Make Candidates Feel Like a Million Bucks

Job hunting has always been competitive, but it has become even more so in the past few years. Employees have more choices than ever, and all candidates must be treated like they are special throughout the entire process from initial contact through well after the hiring decision, according to Susan Ellis, Executive Search Consultant at Career1Source.

When a talented employee comes to their existing employer with another job offer, the employee may  expect to receive a counter offer from their current employer. However, Ellis points out that most counter offers don’t end up  working  out over time. Typically, by the time a star employee turns in their resignation, they have been considering a job change for a while and probably have multiple reasons for wanting to switch companies, making a counter offer too little, too late for their soon-to-be-former employer.

Employers have a number of factors to keep in mind when initiating relationships with potential candidates—and a lot of it boils down to the new employer taking the initiative and making the candidate feel good about their decision to join their team.

First, keep in mind that candidates are people, and should be treated with respect. This is more important than ever, when we hear stories of employers going weeks without updating candidates during the interview process. Employers should regularly evaluate their interview process and potentially train employees who interview to ensure that each candidate feels welcome and well treated during the process.

Another consideration is being open to remote or hybrid roles. Since the COVID-19 pandemic, the working world has changed, and many prime candidates are desiring a fully remote or hybrid  role. Being open to remote employees also opens up the hiring pool for employers, enticing more outstanding applicants to apply.

Once an offer is made, there is often a gap until the candidate’s start date. This is a critical time that should not  be overlooked, according to Ellis. Employers should actively work to solidify a candidate’s commitment to their new company, keeping them engaged during this transition period.

“You want that new employee to identify  as a part of their new team,  ” she says. “So many pieces can fall apart between accepting an offer and onboarding.”

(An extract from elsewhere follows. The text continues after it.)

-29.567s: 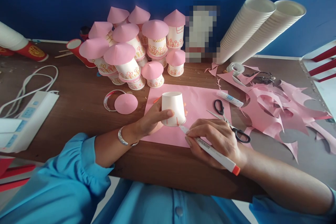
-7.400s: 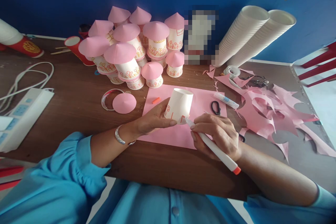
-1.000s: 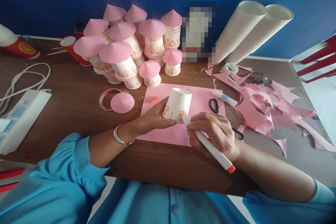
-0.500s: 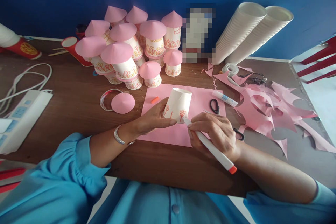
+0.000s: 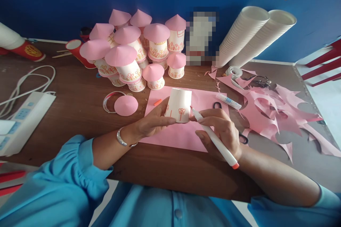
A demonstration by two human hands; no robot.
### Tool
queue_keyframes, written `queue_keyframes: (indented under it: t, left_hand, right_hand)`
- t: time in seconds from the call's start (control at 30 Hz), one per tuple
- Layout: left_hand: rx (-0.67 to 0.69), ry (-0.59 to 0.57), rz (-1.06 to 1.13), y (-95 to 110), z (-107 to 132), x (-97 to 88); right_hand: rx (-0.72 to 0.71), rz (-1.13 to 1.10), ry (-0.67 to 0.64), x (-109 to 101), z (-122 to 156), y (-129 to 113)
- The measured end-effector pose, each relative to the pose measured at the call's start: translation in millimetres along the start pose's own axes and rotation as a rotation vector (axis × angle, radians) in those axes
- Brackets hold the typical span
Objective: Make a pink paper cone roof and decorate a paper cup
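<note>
My left hand (image 5: 153,121) grips an upturned white paper cup (image 5: 179,105) that stands on a pink paper sheet (image 5: 186,131). The cup's side bears small orange flower drawings. My right hand (image 5: 221,131) holds a white marker with an orange end (image 5: 217,143); its tip touches the cup's right side. A loose orange marker cap (image 5: 157,102) lies on the sheet just left of the cup.
Behind stands a cluster of decorated cups with pink cone roofs (image 5: 138,48). A loose pink cone (image 5: 126,105), tape ring (image 5: 109,99), glue stick (image 5: 229,101), scissors (image 5: 241,136), pink scraps (image 5: 277,108) and two stacks of white cups (image 5: 253,33) lie around. A power strip (image 5: 22,118) lies left.
The cup has been turned upright and rotated, showing a finished flower. My right hand has risen and the marker tip moved from the cup's lower rim to its right side.
</note>
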State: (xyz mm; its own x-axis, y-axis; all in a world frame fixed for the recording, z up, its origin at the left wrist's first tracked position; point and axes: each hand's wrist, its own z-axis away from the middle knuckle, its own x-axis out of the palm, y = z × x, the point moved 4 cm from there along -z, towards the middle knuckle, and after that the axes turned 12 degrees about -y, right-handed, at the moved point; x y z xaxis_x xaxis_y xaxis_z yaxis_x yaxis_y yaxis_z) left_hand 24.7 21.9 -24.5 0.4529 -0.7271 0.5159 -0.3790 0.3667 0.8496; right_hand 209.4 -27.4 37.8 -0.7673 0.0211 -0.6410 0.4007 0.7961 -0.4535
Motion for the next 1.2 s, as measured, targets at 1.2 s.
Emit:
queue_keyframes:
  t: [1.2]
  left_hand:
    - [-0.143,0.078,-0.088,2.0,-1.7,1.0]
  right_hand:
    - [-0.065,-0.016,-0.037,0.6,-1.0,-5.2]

Employers should work not to lose momentum, building up to the candidate’s start date. Perhaps the candidate’s new supervisor sends an update or two on a project that they want the employee to get involved with on day one—which also sends a signal to the candidate that the employer is making preparations for their start day and is excited to have them onboard.

Of course, all parties involved want to see the candidate succeed and stay at their new company. Recruitment and retention should not stop after the candidate’s first day. Ellis says that she encourages regular check-ins during the first year with new employees, just to make sure things are going well and they are acclimating to the new company culture. Maintaining close relationships with placed candidates is always a best practice.